Copy every line below where the string "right" is found.

*** THE DATA Section Begins ***

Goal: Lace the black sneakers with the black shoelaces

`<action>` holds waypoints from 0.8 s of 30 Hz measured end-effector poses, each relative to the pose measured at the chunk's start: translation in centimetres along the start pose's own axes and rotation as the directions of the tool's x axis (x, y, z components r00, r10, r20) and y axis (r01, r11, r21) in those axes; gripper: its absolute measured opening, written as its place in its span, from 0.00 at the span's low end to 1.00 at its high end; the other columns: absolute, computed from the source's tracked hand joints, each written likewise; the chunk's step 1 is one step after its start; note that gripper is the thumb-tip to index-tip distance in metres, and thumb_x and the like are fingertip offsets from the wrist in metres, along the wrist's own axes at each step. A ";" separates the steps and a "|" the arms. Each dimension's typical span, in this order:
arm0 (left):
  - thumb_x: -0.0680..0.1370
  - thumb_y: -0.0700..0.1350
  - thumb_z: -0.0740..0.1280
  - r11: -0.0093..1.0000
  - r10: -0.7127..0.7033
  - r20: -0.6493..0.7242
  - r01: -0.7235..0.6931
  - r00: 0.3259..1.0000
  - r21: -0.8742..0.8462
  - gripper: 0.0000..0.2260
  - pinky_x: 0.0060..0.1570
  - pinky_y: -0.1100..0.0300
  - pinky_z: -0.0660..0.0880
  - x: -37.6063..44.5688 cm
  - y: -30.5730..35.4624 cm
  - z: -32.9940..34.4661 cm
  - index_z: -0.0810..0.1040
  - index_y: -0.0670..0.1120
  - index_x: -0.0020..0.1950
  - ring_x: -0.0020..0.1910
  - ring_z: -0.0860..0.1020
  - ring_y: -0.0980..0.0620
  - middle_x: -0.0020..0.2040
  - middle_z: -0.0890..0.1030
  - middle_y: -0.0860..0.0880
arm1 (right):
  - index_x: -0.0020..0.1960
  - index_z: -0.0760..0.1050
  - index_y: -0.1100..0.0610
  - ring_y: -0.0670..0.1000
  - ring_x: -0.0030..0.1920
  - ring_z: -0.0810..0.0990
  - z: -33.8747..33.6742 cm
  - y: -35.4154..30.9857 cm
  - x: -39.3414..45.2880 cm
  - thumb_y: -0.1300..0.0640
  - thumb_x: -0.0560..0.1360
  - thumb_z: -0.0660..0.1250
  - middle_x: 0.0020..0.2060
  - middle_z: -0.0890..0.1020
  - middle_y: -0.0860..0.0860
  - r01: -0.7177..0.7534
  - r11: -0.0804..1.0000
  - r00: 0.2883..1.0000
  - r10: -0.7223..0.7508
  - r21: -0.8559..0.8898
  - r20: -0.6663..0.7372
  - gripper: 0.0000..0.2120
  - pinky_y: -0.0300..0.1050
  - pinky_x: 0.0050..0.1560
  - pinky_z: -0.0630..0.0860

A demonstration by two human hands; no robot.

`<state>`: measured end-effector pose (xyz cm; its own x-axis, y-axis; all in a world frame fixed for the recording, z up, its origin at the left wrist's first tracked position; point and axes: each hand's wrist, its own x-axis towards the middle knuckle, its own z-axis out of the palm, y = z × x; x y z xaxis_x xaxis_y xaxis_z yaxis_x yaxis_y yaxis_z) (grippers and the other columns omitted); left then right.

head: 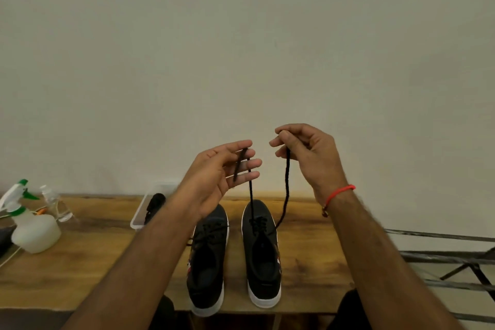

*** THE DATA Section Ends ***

**RESULT OF THE TASK**
arm1 (right):
`<state>`: measured end-effector pose (xyz cm; its own x-axis, y-axis; all in a world frame fixed for the recording, z up, its origin at the left wrist's first tracked position; point and axes: each hand's wrist, its own x-axis towards the middle knuckle, its own z-axis out of the palm, y = z × x; x y z xaxis_x xaxis_y xaxis_z yaxis_x yaxis_y yaxis_z) (grippers and the other columns omitted); left then right.

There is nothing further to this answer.